• [PROBLEM STATEMENT]
For the material below, return exactly the lines starting at the line containing "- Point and" and ending at the line containing "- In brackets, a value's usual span", both ends included, and no others.

────────

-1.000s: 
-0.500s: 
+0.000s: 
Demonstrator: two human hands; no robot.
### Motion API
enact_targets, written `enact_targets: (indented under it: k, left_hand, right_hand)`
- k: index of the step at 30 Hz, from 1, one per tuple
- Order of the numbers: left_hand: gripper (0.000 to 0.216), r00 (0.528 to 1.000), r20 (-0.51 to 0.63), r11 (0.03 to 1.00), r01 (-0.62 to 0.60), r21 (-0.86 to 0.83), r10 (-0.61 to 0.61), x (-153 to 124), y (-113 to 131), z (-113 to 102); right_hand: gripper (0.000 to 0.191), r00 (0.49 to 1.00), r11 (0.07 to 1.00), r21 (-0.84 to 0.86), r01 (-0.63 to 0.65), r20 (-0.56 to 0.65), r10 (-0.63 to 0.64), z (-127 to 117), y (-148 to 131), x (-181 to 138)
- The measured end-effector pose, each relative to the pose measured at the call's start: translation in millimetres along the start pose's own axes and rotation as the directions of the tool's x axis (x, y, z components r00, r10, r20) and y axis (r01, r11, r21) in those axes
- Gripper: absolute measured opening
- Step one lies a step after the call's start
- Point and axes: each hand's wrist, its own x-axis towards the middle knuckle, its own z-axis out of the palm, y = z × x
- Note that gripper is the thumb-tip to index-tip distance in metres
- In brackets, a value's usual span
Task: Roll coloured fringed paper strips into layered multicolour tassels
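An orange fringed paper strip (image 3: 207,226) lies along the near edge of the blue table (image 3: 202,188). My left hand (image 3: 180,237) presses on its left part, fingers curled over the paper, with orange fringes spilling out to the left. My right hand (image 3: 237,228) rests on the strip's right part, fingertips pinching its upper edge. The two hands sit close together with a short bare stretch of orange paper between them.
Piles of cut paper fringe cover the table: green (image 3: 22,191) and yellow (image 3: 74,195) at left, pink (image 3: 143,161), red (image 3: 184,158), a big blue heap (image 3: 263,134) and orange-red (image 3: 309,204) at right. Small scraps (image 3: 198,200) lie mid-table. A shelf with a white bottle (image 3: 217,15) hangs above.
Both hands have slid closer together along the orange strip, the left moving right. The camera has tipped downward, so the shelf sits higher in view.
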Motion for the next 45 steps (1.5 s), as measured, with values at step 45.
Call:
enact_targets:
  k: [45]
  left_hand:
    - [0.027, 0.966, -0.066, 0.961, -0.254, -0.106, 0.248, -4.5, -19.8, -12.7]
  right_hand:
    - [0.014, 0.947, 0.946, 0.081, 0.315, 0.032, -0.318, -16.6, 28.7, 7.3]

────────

• [REPLY TO THE TASK]
- Point and axes: each hand's wrist, its own x-axis towards the middle knuckle, its own z-axis out of the palm, y = z × x
- Note that gripper is the thumb-tip to index-tip distance in metres
- In brackets, a value's usual span

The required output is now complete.